*Work request:* Copy out the entire listing below exactly, but without its pictures.

*Data:*
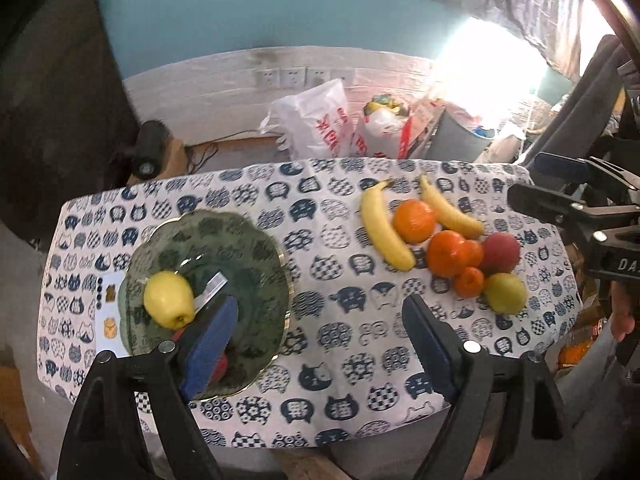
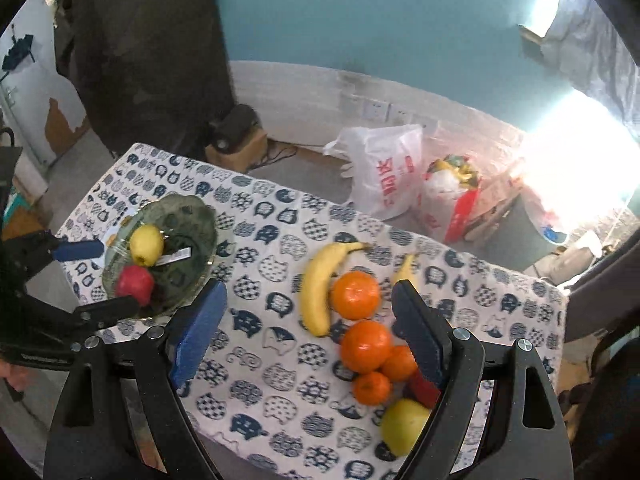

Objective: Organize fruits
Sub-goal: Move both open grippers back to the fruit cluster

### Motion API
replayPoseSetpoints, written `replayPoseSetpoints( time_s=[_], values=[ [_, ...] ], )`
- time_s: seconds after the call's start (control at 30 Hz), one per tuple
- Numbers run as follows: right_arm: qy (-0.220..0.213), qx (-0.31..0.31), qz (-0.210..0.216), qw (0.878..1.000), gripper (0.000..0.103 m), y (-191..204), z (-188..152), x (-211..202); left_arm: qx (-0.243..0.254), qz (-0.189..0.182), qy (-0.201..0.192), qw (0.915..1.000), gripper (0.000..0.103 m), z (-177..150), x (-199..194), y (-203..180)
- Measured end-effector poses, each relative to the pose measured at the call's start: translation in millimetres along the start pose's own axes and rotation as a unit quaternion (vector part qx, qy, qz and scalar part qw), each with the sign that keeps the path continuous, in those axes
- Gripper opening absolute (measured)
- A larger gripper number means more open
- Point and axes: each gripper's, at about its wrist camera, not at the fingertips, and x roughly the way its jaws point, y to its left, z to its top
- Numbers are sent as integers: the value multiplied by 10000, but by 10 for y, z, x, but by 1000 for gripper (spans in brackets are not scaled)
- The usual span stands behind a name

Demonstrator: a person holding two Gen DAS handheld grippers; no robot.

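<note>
While hovering above the surface: left claw spread wide and empty beside green bowl; right claw spread, empty, over oranges.

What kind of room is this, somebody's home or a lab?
Probably a lived-in home room, not a lab. A small table wears a cat-print tablecloth, filled plastic shopping bags sit on the floor by the wall, and household wall sockets line the whitewashed lower wall.

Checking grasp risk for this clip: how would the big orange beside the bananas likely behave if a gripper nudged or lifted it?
The orange looks round and smooth, so a nudge would probably roll it across the tablecloth. It sits beside a banana, which might stop it. It probably looks firm enough to clamp.
</note>
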Motion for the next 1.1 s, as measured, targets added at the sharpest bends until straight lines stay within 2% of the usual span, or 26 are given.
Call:
replayPoseSetpoints(
  time_s=[0.83, 1.1],
  values=[
    [53, 1053, -423, 9935, 84, -1134, -597, -331, 897, -364, 24, 9953, 86, 311, 154, -1101],
    [224, 1356, -377, 9898, 84, -1379, -749, -218, 910, -451, 281, 9944, 86, 359, 398, -1259]
  ],
)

*Solution:*
Objective: Organize fruits
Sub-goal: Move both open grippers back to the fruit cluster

### Motion API
replayPoseSetpoints, written `replayPoseSetpoints( time_s=[_], values=[ [_, ...] ], )`
- time_s: seconds after the call's start (control at 30 Hz), one per tuple
- Numbers run as follows: right_arm: qy (-0.220..0.213), qx (-0.31..0.31), qz (-0.210..0.216), qw (0.878..1.000), gripper (0.000..0.103 m), y (-191..204), z (-188..152), x (-211..202); left_arm: qx (-0.243..0.254), qz (-0.189..0.182), qy (-0.201..0.192), qw (0.915..1.000), gripper (0.000..0.103 m), z (-177..150), x (-199..194), y (-203..180)
- Measured end-effector poses, each relative to the pose measured at the call's start: translation in millimetres along the start pose's own axes and rotation as a unit quaternion (vector part qx, qy, qz and scalar part qw), each with the sign that keeps the path continuous, in those axes
- Gripper opening absolute (measured)
- A larger gripper number means more open
- Point and axes: each gripper's, at about its wrist camera, not at the fingertips, and x roughly the way its jaws point, y to its left, z to its top
- Numbers are sent as integers: the value multiplied by 10000, but by 10 for y, z, x, but by 1000 for gripper (spans in brackets are not scaled)
- The usual span stands behind a name

Demonstrator: a person holding two Gen DAS handheld grippers; no robot.

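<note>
While hovering above the surface: left claw spread wide and empty beside green bowl; right claw spread, empty, over oranges.

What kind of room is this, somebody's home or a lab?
Probably a lived-in home room, not a lab. A small table wears a cat-print tablecloth, filled plastic shopping bags sit on the floor by the wall, and household wall sockets line the whitewashed lower wall.

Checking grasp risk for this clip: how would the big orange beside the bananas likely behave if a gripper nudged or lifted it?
The orange looks round and smooth, so a nudge would probably roll it across the tablecloth. It sits beside a banana, which might stop it. It probably looks firm enough to clamp.
</note>
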Motion for the next 1.1 s, as measured, targets added at the sharpest bends until straight lines stay within 2% of the usual span, or 26 are given.
Call:
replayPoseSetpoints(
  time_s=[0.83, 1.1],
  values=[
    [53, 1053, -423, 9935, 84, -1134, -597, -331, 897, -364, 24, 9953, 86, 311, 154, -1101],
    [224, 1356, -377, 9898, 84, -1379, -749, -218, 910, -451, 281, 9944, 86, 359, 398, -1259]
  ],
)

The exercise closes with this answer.